* WHAT IS BEING ASKED: Go through the entries below and print, exactly, the lines starting at the one with "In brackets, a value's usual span" and ending at the one with "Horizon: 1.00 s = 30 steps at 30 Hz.", keeping both ends and no others.

[DATA UNDER STUDY Boundary: Start]

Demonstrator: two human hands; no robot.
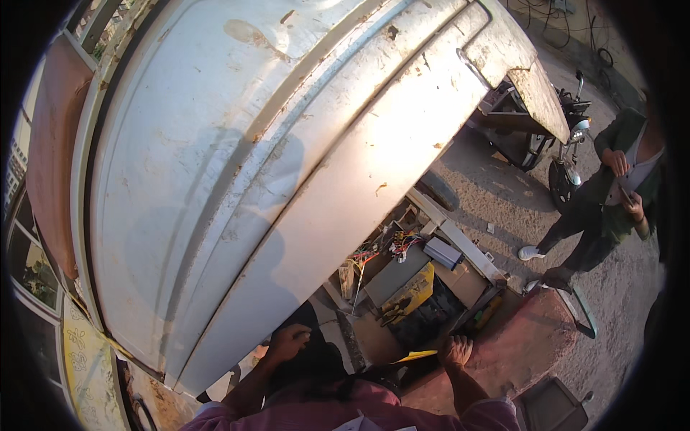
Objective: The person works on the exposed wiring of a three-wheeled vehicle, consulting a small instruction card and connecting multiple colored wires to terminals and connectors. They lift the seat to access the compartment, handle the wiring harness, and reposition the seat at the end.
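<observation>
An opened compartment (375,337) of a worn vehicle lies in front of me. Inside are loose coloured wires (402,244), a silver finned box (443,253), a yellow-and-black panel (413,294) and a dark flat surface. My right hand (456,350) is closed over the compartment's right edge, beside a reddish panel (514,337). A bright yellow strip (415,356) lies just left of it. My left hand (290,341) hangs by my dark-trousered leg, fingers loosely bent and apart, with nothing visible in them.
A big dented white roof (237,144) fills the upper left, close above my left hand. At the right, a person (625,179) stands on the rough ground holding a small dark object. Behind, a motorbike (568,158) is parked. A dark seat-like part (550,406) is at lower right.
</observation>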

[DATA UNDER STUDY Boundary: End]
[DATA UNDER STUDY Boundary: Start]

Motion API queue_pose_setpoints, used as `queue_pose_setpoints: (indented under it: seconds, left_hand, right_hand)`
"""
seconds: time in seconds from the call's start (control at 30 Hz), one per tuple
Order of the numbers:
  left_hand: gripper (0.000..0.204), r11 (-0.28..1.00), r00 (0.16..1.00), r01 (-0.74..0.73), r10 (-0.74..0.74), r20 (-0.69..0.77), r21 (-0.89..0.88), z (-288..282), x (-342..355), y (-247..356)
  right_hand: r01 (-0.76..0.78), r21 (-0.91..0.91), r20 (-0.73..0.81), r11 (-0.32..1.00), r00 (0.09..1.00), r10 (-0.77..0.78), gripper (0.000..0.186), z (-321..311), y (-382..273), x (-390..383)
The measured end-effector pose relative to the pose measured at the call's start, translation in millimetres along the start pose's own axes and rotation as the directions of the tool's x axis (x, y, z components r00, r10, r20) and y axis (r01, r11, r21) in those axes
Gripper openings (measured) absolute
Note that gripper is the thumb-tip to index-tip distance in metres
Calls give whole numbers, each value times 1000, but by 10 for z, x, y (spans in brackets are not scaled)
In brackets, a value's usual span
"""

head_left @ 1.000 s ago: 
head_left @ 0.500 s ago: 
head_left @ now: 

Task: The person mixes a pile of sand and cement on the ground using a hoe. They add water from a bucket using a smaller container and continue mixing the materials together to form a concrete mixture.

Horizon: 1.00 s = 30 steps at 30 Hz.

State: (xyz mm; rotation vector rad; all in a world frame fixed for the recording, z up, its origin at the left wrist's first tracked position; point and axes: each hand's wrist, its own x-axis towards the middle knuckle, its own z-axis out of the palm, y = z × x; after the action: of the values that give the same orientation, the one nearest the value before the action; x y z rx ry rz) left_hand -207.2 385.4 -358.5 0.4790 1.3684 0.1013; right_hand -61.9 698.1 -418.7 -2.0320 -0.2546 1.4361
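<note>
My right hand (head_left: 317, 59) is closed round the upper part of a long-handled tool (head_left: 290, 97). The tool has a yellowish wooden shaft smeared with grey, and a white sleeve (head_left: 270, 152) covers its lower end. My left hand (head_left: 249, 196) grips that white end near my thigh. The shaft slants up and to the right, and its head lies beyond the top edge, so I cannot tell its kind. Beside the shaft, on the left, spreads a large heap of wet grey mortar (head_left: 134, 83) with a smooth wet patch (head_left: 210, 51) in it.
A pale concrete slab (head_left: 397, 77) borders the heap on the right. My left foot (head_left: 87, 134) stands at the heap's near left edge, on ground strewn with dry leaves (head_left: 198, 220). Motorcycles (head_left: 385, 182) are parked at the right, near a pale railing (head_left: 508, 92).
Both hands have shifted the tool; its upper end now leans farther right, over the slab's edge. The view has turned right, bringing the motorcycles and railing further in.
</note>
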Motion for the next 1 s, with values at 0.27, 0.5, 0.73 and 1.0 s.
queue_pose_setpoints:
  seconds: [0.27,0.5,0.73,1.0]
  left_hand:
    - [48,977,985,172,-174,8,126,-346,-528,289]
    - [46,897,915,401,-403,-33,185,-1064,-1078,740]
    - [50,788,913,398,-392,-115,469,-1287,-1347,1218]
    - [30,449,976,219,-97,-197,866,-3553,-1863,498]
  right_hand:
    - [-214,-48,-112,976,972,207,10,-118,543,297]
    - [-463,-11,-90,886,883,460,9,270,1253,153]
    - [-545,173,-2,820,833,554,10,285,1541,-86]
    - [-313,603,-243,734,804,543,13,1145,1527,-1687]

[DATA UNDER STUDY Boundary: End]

* OUTPUT BELOW:
In brackets, a value's usual span
"""

head_left @ 1.000 s ago: 
head_left @ 0.500 s ago: 
head_left @ now: 

Task: The person mixes a pile of sand and cement on the ground using a hoe. They add water from a bucket using a smaller container and continue mixing the materials together to form a concrete mixture.

Horizon: 1.00 s = 30 steps at 30 Hz.

No more output is given for this exercise.